PROBLEM TO WORK ON
The listing below contains a span that opens with the line containing "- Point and" and closes with the line containing "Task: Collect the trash". Return that span exactly.
**** INFORMATION SUPPLIED
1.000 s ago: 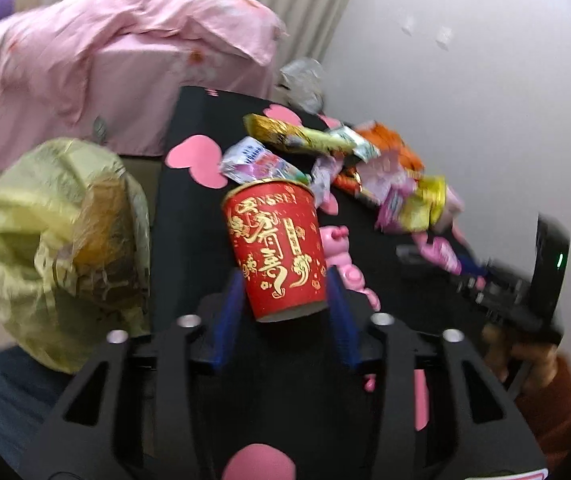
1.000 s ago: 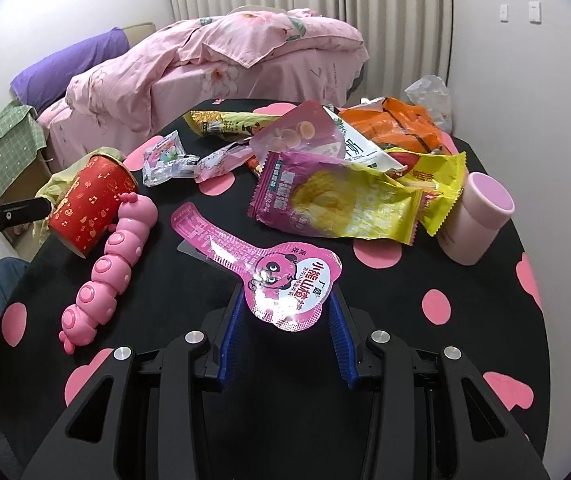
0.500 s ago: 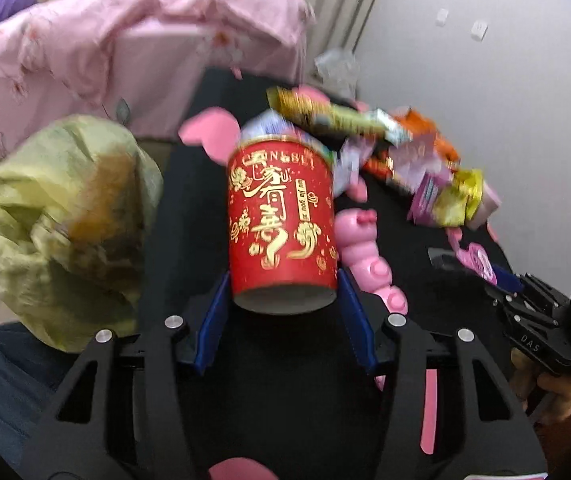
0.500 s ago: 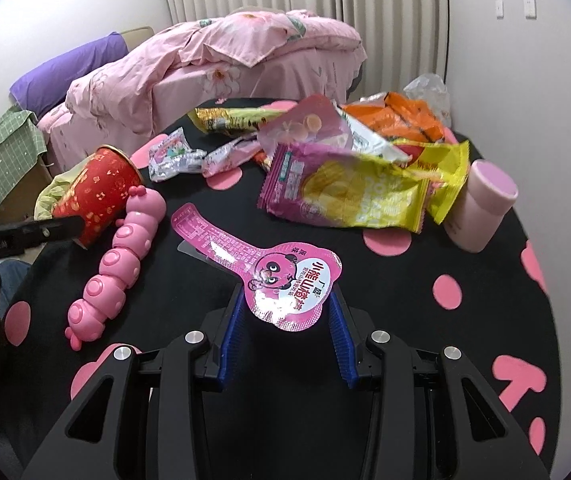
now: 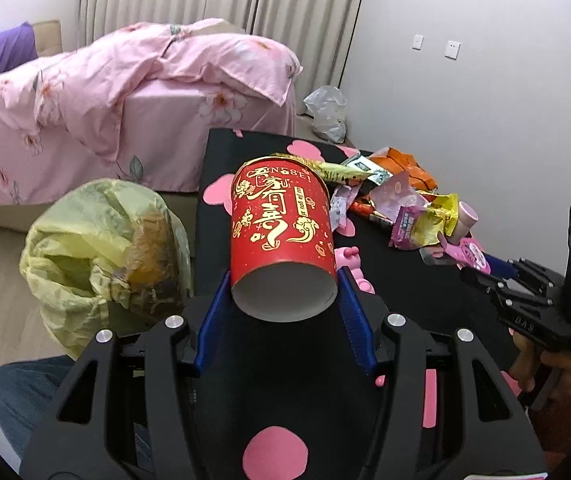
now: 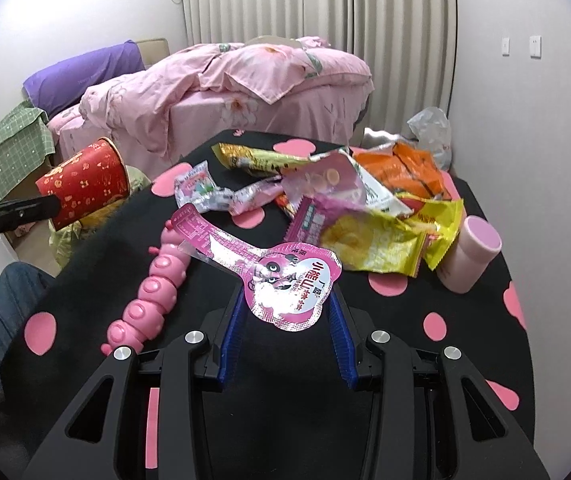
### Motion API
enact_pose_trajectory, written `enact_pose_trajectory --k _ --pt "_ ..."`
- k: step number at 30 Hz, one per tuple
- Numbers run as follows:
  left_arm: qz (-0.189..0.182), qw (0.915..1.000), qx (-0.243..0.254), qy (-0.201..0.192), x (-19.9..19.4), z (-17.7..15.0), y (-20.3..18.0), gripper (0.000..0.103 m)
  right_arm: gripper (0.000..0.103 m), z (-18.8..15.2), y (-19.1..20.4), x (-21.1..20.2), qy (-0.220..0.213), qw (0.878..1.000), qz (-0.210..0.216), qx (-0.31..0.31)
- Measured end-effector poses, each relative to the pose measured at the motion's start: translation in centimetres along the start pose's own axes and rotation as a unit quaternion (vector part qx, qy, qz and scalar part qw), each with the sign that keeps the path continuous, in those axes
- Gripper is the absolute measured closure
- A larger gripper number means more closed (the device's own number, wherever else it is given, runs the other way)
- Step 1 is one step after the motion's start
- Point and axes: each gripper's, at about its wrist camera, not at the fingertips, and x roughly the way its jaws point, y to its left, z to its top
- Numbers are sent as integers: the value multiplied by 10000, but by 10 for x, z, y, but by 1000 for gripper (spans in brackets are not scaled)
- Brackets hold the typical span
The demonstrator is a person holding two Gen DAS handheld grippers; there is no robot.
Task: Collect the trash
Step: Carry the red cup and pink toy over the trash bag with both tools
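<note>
The left gripper (image 5: 283, 300) is clamped on the red cup (image 5: 281, 232), held tilted above the table's (image 5: 221, 152) edge, with the yellow bag (image 5: 97, 236) open on the floor just beside that edge. The right gripper (image 6: 285, 320) pinches the pink wrapper (image 6: 281, 280) clear of the table, above the pink toy (image 6: 153, 280). In my judgement the cup should be carried fully over the bag's mouth before the fingers part, mouth downward, or it may strike the rim and roll away; the wrapper should follow only afterwards.
</note>
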Motion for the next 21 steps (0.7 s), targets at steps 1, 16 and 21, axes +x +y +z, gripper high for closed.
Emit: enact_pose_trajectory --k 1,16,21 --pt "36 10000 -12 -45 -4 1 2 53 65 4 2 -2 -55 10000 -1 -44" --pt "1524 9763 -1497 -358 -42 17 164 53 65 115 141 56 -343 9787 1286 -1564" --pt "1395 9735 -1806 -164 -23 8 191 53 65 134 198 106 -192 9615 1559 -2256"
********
EXERCISE ANSWER
- Point and axes: each gripper's, at about its wrist camera, not at the fingertips, and x roughly the way its jaws point, y to its left, z to its top
- Numbers are sent as integers: the value multiplied by 10000, but by 10 for x, z, y, but by 1000 for gripper (spans in brackets are not scaled)
- Brackets hold the typical span
The demonstrator is a person holding two Gen DAS handheld grippers; there is no robot.
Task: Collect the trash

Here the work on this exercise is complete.